Sur fond de folk songs écorchées pigmentées d’effets électro tordus, le dernier projet en date d’un des sauvageons de Wolf Parade. Lumineux.


Lorsque Wolf Parade s’impose en 2004 avec son fulgurant premier album Apologies to Queen Mary, nous étions loin d’imaginer que cette formation rock canadienne dissimulait en son corps d’étranges embryons capables d’excroissances spectaculaires n’ayant rien à envier aux créatures de Katsuhiro Ōtomo (Akira). A l’origine de ces sublimes capharnaüms sensoriels, les deux chanteurs/guitaristes Dan Boeckner et Spencer Krug, dont les égos artistiques dépassent largement le cadre d’un seul groupe. Qu’on ne s’y trompe pas, ces escapades hors de la meute Wolf Parade sont bien loin de ressembler à des caprices insipides pour artistes en mal de reconnaissance solo.
L’affaire a commencé avec l’hyper actif Spencer Krug, instigateur l’an dernier de Sunset Rubdown, délirium psyché folk aux envolées biscornues, sans oublier Swan Lake, autre bête difforme à trois têtes comprenant celles de Carey Mercer (Frog Eyes) et Dan Bejar (Destroyer). Quand à Dan Boeckner qui se faisait plutôt discret jusqu’ici (seulement une contribution sur le premier album des excellents Islands), l’autre voix de Wolf Parade démontre à son tour des aptitudes d’ouverture surprenantes avec Handsome Furs, son projet intimiste mené avec sa fiancée Alexei Perry.

En vérité, Handsome Furs a démarré comme un passe-temps lors d’un dimanche après-midi pluvieux sous le ciel de Vancouver. Coincés à la maison, certains jouent au Monopoly ou au baggamon, le couple Boeckner/Perry préfère s’amuser sur une boite à rythme archaïque et quelques claviers aussi dépassés. Rien n’éclot vraiment de ces bidouillages ludiques, mais le duo prend plaisir à martyriser leurs instruments. Si bien que lorsqu’une étrange proposition de tournée en Scandinavie se présente à eux, ils n’ont même pas une seule chanson dans leurs tiroirs. Qu’à cela ne tienne, le caractère décharné et innocent de leurs divagations soniques révèle une intrigante singularité qui mérite d’être étudiée. Après avoir embrayé une tournée avec Modest Mouse (l’allumé Isaac Broke, leader de la formation et flair sensible, avait fait signer les Shins et Wolf Parade chez Sub Pop), Handsome Furs s’attèle enfin en décembre à l’enregistrement de son premier album dans le studio montréalais de Wolf Parade, Mount Zoomer.

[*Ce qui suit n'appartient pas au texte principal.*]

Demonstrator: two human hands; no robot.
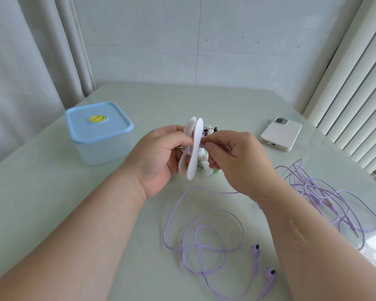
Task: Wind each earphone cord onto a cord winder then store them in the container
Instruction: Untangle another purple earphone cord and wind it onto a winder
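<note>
Left hand (pixel 159 153) is wrapped around a flat white 2-flap cord winder (pixel 193 153), thumb on the near face, held up off the pale green desk (pixel 52 203). Right hand (pixel 237 164) is pinching the lilac earphone cord (pixel 215 210) right at the winder's edge and feeding it into the gap between the flaps. So I'd say this is the very start of winding earphone 1, since only a turn or so of purple shows in the slot. The winder is edge-on to the camera, with its long axis roughly upright and the top tipped a bit away. The rest of the cord hangs down and lies in loose loops on the desk, ending in 2 earbuds (pixel 255 250) nearest me. The next move probably needs steady tension and wraps around the core, letting the loops feed without knotting. A 2nd tangled lilac cord (pixel 313 187) waits on the right, and a few spare winders (pixel 204 166) sit behind the hands. The translucent square container (pixel 100 148) sits well to the left, with its blue lid (pixel 117 129) on, so that has to come off.
</note>
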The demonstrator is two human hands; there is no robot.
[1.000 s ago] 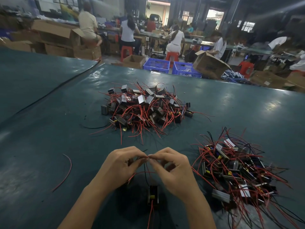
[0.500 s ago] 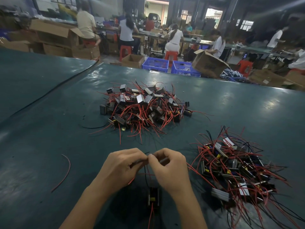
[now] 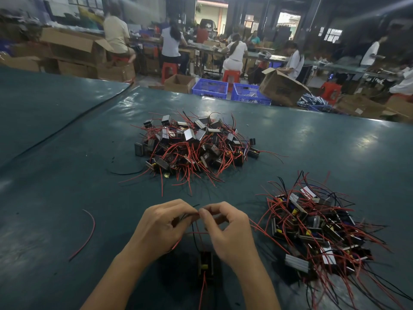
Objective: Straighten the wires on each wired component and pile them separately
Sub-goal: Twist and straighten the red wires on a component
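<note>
At six o'clock a small component (image 3: pixel 205 264) shows between our wrists, over the green desk (image 3: pixel 55 198). Just beyond it, our left hand (image 3: pixel 161 227) and right hand (image 3: pixel 228 231) meet fingertip to fingertip, both pinching its thin wires (image 3: pixel 194 230). One tangled pile (image 3: pixel 312 231) lies at three o'clock, and another pile (image 3: pixel 194 144) farther off at twelve.

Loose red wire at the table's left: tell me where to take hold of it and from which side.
Pinch the loose red wire at its curved middle, fingers coming straight down from above. It lies flat and alone on the table, so no side is blocked; the left hand, now pinching the component's wires, is probably nearest.
</note>
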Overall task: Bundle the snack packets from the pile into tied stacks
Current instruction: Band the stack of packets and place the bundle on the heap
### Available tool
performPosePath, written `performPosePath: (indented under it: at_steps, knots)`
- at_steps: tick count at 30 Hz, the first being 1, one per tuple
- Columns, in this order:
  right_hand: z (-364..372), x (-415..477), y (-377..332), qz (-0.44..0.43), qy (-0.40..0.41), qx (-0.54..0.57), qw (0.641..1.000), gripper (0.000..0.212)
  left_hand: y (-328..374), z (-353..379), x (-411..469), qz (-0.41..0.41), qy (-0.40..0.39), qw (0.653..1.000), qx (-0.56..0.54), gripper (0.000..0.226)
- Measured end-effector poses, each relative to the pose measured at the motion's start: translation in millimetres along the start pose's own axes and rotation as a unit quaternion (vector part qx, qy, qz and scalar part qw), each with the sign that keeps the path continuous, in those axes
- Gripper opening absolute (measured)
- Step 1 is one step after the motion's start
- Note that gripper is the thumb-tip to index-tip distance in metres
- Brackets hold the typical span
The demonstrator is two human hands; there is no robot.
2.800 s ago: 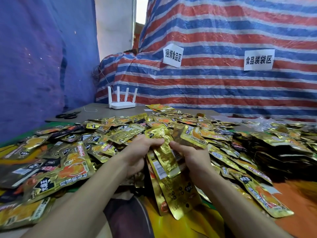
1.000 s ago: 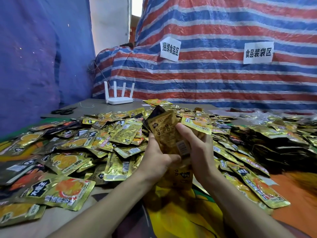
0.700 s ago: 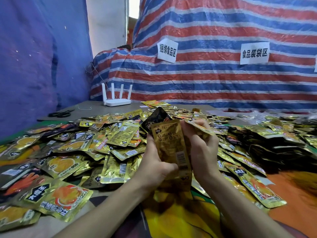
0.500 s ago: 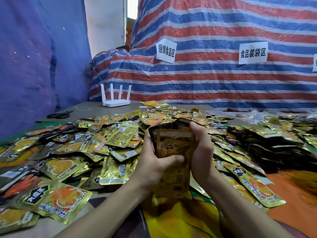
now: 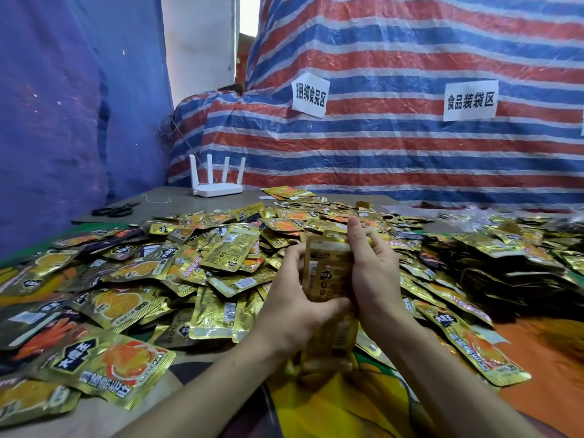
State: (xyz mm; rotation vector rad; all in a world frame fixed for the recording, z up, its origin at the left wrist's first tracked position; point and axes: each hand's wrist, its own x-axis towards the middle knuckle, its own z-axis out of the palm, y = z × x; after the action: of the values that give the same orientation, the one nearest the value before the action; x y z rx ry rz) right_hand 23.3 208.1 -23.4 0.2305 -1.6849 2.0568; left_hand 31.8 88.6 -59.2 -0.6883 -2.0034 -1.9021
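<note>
A small upright stack of gold snack packets sits between both my hands, above the near edge of the table. My left hand grips the stack's left side, thumb across the front near its bottom. My right hand holds the right side, its fingers running up along the edge past the top. A wide pile of loose gold and orange packets covers the table behind and to the left. The stack's lower end is blurred.
A white router with antennas stands at the back of the table, black scissors to its left. Darker heaped packets lie at the right. A striped tarp with two paper signs hangs behind.
Both hands lifted the gathered packets from a loose fan into one upright stack. The right hand closed against the stack's right edge and squared it with the left.
</note>
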Motion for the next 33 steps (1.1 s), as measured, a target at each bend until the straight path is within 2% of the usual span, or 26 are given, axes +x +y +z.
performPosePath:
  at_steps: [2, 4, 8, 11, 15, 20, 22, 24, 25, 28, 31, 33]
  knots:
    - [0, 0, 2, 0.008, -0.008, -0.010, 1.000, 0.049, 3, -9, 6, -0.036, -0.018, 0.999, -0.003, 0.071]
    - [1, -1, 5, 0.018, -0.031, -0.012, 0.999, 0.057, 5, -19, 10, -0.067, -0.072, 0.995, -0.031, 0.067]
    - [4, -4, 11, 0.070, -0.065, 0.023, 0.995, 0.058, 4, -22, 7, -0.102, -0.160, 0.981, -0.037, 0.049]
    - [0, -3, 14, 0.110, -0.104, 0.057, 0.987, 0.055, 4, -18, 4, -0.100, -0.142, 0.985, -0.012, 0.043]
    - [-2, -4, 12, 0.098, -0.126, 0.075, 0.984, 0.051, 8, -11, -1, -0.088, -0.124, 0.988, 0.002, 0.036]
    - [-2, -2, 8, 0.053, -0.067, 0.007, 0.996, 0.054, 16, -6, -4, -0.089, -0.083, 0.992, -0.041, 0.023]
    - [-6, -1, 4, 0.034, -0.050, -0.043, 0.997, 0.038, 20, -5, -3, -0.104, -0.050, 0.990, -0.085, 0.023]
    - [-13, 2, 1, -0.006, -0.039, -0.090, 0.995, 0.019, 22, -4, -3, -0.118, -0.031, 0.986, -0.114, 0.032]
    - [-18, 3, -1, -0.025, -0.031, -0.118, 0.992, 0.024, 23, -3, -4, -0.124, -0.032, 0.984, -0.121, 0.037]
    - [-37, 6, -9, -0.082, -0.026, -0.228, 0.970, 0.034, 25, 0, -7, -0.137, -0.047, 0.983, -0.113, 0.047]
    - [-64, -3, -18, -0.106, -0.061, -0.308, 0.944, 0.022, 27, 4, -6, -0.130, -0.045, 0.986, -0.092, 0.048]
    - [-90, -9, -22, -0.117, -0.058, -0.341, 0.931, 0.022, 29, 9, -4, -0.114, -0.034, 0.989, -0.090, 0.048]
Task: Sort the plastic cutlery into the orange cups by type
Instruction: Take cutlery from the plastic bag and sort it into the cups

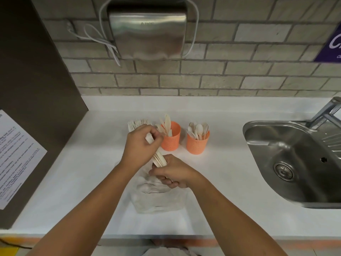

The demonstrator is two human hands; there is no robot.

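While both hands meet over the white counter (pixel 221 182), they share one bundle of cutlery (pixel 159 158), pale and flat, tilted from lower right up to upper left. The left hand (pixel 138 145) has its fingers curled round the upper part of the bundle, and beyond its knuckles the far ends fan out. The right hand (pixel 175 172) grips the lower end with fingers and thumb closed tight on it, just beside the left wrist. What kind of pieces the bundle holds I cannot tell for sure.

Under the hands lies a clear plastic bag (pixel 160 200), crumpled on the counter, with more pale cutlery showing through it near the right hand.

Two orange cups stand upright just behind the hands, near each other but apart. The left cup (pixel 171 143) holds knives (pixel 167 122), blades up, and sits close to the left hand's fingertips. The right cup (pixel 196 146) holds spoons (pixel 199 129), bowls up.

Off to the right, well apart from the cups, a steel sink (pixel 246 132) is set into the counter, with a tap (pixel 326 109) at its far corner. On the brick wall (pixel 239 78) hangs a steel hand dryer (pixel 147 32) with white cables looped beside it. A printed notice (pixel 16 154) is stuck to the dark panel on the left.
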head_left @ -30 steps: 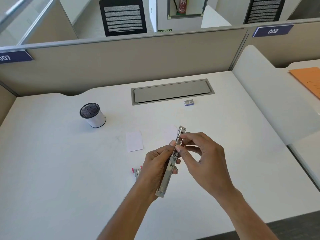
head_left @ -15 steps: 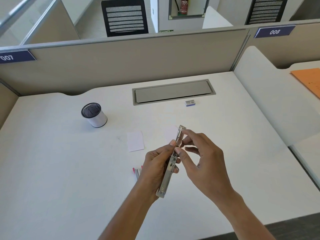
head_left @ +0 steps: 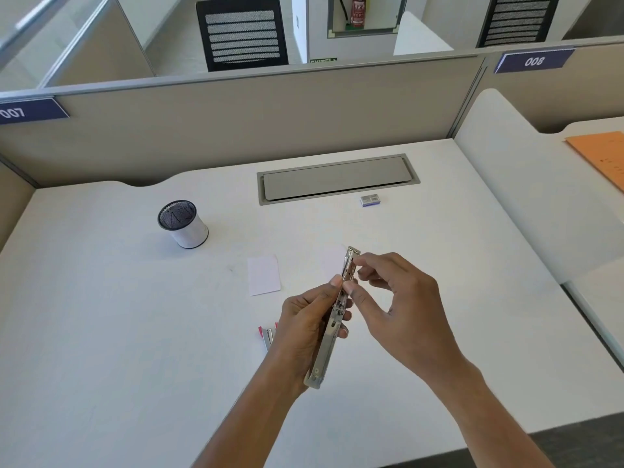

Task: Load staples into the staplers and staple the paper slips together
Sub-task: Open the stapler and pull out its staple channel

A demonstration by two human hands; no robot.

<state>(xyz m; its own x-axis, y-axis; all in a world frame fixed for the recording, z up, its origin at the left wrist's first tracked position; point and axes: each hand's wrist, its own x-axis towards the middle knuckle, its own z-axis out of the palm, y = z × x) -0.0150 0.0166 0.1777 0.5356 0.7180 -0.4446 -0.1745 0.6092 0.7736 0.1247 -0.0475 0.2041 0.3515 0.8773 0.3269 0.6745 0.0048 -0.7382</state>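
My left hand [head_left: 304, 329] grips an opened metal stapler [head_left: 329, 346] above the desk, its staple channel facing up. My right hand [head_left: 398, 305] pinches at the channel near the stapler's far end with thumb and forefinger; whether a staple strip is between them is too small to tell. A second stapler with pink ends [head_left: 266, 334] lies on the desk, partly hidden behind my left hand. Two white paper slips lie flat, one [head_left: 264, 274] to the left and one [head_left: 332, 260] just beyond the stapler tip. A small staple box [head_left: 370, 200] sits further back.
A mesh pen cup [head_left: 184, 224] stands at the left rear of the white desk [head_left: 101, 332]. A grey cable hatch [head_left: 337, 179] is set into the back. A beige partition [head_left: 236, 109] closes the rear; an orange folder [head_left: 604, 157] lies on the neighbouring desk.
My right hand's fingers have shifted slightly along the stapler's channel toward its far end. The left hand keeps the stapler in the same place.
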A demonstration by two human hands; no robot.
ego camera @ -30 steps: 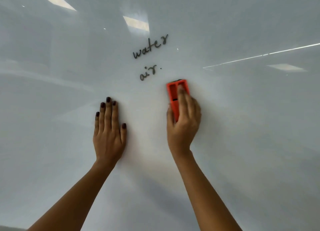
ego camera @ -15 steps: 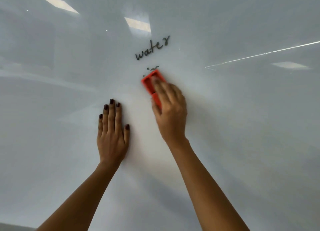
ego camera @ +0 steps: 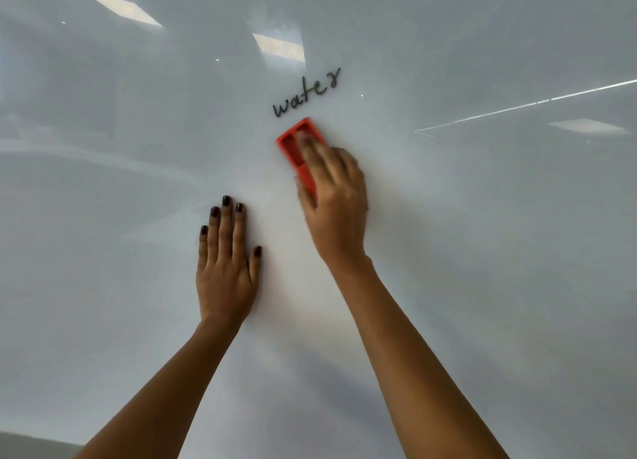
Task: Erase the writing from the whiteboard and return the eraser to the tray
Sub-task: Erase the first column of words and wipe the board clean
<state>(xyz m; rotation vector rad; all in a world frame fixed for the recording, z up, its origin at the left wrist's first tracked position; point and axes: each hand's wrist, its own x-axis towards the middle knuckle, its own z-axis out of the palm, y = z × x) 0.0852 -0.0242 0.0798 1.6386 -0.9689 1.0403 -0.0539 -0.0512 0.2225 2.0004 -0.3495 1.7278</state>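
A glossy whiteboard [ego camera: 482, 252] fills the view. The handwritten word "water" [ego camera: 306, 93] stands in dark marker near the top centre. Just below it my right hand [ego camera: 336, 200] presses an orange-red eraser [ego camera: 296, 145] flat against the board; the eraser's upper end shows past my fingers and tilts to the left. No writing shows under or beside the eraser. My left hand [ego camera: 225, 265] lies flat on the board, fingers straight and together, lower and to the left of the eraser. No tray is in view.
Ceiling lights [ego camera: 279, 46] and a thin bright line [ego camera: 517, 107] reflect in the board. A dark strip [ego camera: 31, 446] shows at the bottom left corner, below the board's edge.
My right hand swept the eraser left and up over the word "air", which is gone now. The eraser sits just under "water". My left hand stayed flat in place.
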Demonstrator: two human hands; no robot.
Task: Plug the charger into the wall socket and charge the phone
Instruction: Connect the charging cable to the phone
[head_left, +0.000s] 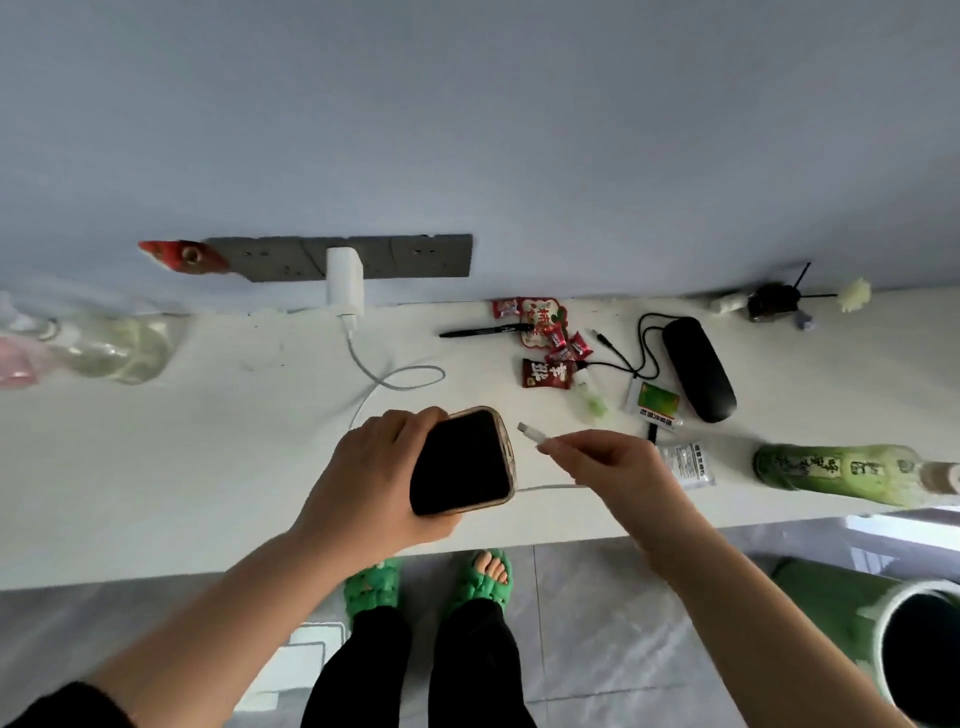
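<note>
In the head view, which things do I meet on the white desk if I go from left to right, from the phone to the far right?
phone → cable plug in the right hand → green card → black case → green bottle.

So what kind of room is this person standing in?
Probably a home, perhaps a bedroom or study. A white shelf along the wall holds sweets, a pen and a green bottle, with a socket strip above and slippers on the person's feet.
</note>
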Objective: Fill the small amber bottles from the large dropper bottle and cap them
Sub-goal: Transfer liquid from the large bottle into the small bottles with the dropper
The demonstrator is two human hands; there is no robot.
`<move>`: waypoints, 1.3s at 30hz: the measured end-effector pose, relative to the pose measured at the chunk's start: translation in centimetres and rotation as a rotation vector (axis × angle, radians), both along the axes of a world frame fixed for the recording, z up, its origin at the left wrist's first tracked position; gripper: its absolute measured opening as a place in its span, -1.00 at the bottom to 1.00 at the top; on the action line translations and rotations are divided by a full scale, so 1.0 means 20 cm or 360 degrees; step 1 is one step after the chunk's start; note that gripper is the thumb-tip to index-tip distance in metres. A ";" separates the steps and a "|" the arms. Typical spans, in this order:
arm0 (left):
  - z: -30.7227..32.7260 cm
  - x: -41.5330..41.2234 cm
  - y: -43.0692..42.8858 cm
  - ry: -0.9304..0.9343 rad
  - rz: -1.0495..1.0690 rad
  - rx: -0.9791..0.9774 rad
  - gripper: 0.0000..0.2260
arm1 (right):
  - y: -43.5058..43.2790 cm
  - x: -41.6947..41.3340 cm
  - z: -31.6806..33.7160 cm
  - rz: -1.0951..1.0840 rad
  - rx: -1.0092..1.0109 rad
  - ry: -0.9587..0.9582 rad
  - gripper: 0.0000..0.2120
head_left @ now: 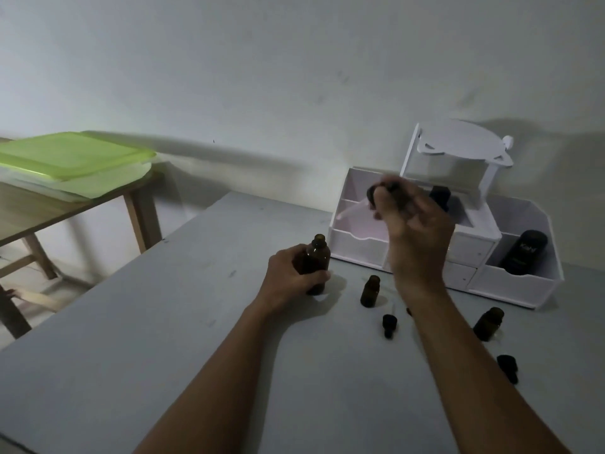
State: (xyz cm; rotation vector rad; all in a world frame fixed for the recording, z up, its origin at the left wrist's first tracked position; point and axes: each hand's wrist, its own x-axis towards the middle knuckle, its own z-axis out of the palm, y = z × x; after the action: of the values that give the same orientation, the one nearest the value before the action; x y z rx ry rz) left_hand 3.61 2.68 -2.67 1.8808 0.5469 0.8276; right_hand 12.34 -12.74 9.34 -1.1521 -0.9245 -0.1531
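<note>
My left hand (291,276) grips the uncapped large bottle (316,257); my right hand (415,231) apparently pinches its blurred dropper (371,194). Filling step; next, align the tip over a small bottle (370,291).

Dark amber-brown, that big bottle (313,262) in your left hand (289,273). The dropper (373,195) in your right hand (415,231): black top, pale stem. Under those fingers, an amber small bottle (370,290), a second small bottle (488,323) to their right, amber too, a black cap (389,324) between, all on plain grey table (163,339). Beyond your fingers, white organiser (357,249), pinkish inside, black tube (523,253) with pale lettering. Far left, lime-green lid (72,155).
</note>
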 end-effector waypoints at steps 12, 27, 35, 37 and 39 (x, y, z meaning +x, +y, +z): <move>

Disque saccadé et rachitique, Plague Park pourrait passer, au détour d’un téléchargement sauvage sur la Toile, pour des inédits de Wolf Parade restés au stade d’ébauche. A un détail près, ce sont des compositions solides. Au revers de collages modernistes de bon aloi, cette « belle fourrure » dévoile incontestablement des détails de finition mélodique. Si le radicalisme bruitiste des Liars (“Dumb Animals”) et la lourdeur métaphysique de Sunn0))) sont revendiqués comme influence par le duo mixte, Plague Park se révèle plutôt grâce à son songwriting habité, traversé par la voix désoeuvrée et étranglée de Dan Boeckner. Car publiquement affiché en tant que duo, Handsome Furs trahit d’évidence l’exutoire torturé d’un seul homme. De “Dead + Rural”, fronde épique sur fond de synthétiseur de poche jusqu’aux arpèges ténébreux de “What We Had”, Boeckner omniprésent marque son empreinte, compose, chante et tiraille guitares et claviers. Alexei Perry apporte quant à elle une petite touche Riottt Girl à l’ensemble via quelques programmations et bruitages fantaisistes. L’alliance fournit quelques belles intrigues tel “Sing ! Captain”, chant de marin giflé par des effluves shoegazer, ou le poignant épilogue cyberfolk “The Radio’s Hot Sun”. En dernier rappel, le batteur de Wolf Parade Arlen Thomson vient de temps à autres consolider l’édifice.

Disque court – seulement neuf titres – exécuté sous le sceau d’un militantisme lo-fi, Plague Park se veut en définitive un recueil de chansons attachantes, tant par son caractère bidouillé que pour les réprobations intimes de Dan Boeckner. Un marginal capable d’excès exquis.